==== Information supplied

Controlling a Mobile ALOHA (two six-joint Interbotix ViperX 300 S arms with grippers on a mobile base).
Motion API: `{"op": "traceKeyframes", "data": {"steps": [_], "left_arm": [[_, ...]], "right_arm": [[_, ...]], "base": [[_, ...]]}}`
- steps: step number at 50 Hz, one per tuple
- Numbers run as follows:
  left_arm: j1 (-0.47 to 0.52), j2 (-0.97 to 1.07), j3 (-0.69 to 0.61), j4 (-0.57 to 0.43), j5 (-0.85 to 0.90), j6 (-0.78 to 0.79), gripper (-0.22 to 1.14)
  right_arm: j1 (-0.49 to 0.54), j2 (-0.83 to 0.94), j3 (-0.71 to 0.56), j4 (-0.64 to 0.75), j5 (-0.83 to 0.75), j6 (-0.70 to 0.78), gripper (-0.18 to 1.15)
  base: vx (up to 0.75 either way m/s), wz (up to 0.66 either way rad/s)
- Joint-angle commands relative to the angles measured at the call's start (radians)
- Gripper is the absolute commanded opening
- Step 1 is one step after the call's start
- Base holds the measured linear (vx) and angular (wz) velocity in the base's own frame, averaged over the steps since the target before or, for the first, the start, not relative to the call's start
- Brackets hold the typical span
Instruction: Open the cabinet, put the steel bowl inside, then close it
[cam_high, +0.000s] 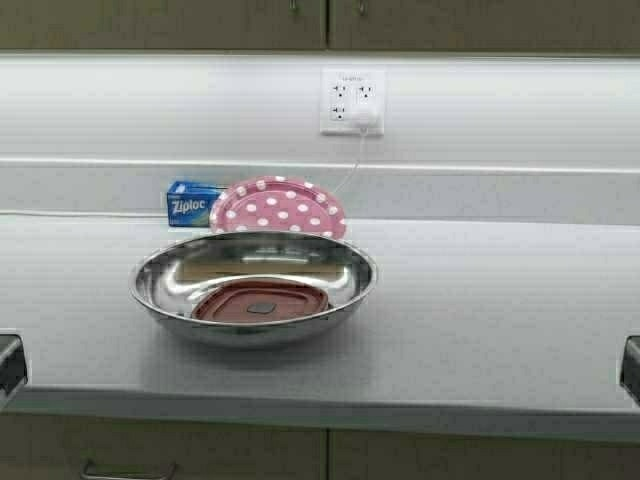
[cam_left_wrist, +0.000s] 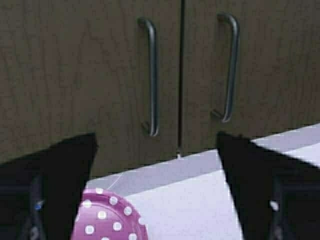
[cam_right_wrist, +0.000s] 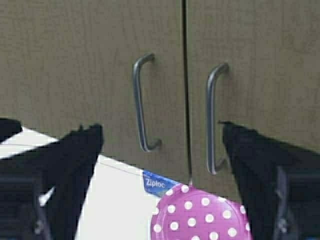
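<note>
Both doors of the tan-brown wood-grain cabinet (cam_high: 320, 22) are shut at twelve o'clock above the wide shiny steel bowl (cam_high: 253, 287). The right gripper (cam_right_wrist: 162, 165) and left gripper (cam_left_wrist: 156, 165) both gape wide, empty; hook one curved metal handle (cam_right_wrist: 214, 117) squarely and pull outward.

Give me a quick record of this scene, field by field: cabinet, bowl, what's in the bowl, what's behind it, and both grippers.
cabinet: wall unit, both doors shut, handles untouched
steel bowl: upright on the counter, centre front
in bowl: a red-brown lid lying flat
behind bowl: pink dotted plate propped upright, blue Ziploc box to its left
wall: outlet with a white plug and cord
left gripper: open, empty, facing the cabinet doors
right gripper: open, empty, facing the cabinet doors
task stage: not yet begun
</note>
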Motion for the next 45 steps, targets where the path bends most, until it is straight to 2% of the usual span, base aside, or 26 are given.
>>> {"op": "traceKeyframes", "data": {"steps": [1,10,16,23,32,45], "left_arm": [[-0.054,0.101,-0.078,-0.107,-0.12,0.077,1.02],[-0.061,0.225,-0.153,-0.181,-0.21,0.091,1.01],[-0.061,0.29,-0.212,-0.206,-0.245,0.095,1.01],[-0.063,0.354,-0.285,-0.242,-0.267,0.098,1.01],[-0.061,0.413,-0.348,-0.313,-0.273,0.115,1.01],[-0.063,0.443,-0.362,-0.321,-0.285,0.141,1.01]], "right_arm": [[0.071,0.106,-0.115,0.235,-0.097,-0.167,1.02],[0.123,0.23,-0.236,0.592,-0.221,-0.543,1.02],[0.13,0.284,-0.302,0.779,-0.299,-0.698,1.02],[0.13,0.339,-0.367,0.799,-0.308,-0.792,1.02],[0.127,0.387,-0.41,0.827,-0.37,-0.798,1.02],[0.124,0.422,-0.431,0.853,-0.383,-0.801,1.02]], "base": [[0.02,-0.01],[0.01,-0.01],[0.0,0.0],[0.01,0.0],[0.01,0.0],[0.01,-0.01]]}}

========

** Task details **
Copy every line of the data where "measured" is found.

** Reply **
- Joint-angle commands relative to the angles measured at the call's start (radians)
- Base holds the measured linear (vx) and angular (wz) velocity in the base's own frame, averaged over the steps since the target before or, for the first, the start, not relative to the call's start

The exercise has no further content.